▶ **WHAT TO PRODUCE**
Please copy each line of the listing that includes the string "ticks".

▶ **COLLECTED DATA**
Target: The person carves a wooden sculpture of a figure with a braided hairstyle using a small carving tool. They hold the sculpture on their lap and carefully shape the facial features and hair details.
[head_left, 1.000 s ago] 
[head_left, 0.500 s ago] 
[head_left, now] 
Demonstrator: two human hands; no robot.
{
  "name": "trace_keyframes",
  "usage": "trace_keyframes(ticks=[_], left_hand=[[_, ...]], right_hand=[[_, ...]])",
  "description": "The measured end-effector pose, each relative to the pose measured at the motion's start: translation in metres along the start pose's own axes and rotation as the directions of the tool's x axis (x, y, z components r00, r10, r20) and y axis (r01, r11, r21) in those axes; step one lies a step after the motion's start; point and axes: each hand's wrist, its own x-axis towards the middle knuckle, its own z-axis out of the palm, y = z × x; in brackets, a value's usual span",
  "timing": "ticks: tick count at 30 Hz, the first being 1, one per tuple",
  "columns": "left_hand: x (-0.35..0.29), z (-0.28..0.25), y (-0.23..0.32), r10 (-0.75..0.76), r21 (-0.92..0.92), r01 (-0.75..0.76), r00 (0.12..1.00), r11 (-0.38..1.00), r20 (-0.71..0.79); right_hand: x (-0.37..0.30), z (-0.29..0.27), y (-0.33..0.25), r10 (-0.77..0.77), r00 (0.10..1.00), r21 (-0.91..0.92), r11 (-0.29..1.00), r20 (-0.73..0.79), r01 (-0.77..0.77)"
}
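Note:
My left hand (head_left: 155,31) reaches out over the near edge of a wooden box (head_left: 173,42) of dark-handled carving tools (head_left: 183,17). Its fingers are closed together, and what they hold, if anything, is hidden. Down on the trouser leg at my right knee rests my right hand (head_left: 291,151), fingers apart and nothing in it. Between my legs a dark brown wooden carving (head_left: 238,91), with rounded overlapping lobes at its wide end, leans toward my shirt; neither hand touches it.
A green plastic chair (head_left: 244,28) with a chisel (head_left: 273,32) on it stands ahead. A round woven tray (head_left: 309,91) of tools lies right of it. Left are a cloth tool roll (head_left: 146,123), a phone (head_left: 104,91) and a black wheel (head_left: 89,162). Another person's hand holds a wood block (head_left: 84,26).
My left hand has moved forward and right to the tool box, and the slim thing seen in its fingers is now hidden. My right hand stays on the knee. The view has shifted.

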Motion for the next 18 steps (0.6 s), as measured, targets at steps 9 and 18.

▶ **SOLUTION FOR THIS PROBLEM**
  "usage": "trace_keyframes(ticks=[_], left_hand=[[_, ...]], right_hand=[[_, ...]])",
  "timing": "ticks: tick count at 30 Hz, the first being 1, one per tuple",

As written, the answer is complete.